2. Further, there is the additional cost of archiving. These costs are not trivial when one considers that model runs, especially those involving 3D time-evolving numerical simulations, can take up terabytes of storage space, and this number is growing rapidly. [I’m assuming that to live up to the ideal being espoused here, one would require the model results and associated code to process it, in addition to the computer code that generated it, to be available as well.] Any suggestions for who should archive these data, and who should pay for it? This is not a trivial question to answer. Such data would ideally be stored in a such a way to allow easy access by everyone for long periods of time, or basically forever. However, it turns out the main priority of for-profit publishers who house the journals in which the majority of peer-reviewed scientific research is published [the three big ones are Wiley, Springer, and Elsevier] is to make money, not back up terabytes of data or keep it online and readily accessible. Government centers or funding agencies are subject to myriad forces [political, financial, bureaucratic, etc.] and may not be reliable in the long-term. Maybe something like cloud storage or bittorrent could work?

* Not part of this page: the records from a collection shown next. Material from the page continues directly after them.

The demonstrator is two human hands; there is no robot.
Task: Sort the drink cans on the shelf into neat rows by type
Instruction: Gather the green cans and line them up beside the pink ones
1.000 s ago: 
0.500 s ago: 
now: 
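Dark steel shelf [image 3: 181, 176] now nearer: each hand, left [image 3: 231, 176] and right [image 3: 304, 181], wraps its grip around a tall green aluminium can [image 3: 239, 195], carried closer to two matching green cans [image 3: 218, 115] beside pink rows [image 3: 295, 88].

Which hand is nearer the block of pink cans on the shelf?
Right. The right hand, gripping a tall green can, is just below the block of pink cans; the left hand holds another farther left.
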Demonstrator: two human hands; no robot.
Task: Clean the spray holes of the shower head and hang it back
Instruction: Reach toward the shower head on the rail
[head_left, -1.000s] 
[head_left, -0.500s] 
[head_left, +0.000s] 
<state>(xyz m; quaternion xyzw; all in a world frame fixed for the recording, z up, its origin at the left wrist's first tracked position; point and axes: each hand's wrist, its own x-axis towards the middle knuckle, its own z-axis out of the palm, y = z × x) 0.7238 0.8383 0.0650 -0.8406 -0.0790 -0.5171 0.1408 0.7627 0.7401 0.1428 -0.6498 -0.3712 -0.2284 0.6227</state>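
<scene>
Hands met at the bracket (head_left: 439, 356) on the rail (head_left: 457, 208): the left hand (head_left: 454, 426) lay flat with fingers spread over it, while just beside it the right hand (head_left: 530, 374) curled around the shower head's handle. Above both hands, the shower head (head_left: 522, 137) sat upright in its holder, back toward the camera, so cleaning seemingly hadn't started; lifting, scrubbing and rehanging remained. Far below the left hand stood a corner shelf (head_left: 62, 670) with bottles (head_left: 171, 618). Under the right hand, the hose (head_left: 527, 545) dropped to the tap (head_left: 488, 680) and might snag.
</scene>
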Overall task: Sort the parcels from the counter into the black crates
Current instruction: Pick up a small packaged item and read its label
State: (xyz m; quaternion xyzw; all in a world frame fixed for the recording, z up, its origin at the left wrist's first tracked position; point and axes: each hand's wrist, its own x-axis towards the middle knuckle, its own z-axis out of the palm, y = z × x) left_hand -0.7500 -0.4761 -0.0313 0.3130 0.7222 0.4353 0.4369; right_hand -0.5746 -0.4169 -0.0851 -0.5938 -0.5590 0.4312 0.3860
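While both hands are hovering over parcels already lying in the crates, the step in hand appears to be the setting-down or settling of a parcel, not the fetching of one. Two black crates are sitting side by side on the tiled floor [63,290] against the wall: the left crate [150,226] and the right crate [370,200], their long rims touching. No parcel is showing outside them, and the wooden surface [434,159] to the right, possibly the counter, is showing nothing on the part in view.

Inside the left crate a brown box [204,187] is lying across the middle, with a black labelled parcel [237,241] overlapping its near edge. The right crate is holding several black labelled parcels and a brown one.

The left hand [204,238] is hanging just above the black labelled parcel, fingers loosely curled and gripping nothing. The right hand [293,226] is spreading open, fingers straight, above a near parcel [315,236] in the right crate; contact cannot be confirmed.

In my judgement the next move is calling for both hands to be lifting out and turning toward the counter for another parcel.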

Competent parties need only:
1. data.
2. concise outline of methods. (Brighter parties won’t need #2.)
The incessant whining for code spoonfeeding gives the impression of a quantitatively weak community.
Red tape:
a) builds in delays.
b) deflects resources from research to admin.
In the aggregate, the delays and resource waste burden an already over-taxed society.
Seems like common sense to me. How much grief and misery would’ve been avoided if scientists, publishers and academics had gone down this route 15 years ago? Science is about testing hypotheses. If the hypothesis is based on computer code, it’s not testable unless the code is in the hands of people seeking to find fault with it. Climate models might be well nigh perfect by now … if only the modellers had opened their code to scrutiny. What we need now is retrospective enforcement of what has always been the rule. We’ll soon learn who’s been doing good research, and who’s been cooking the data to produce a grant … once we see the actual calculations. There probably aren’t all that many who’ve loaded the dice for profit. We need to check, though. It’s the only way to restore respect to climate science.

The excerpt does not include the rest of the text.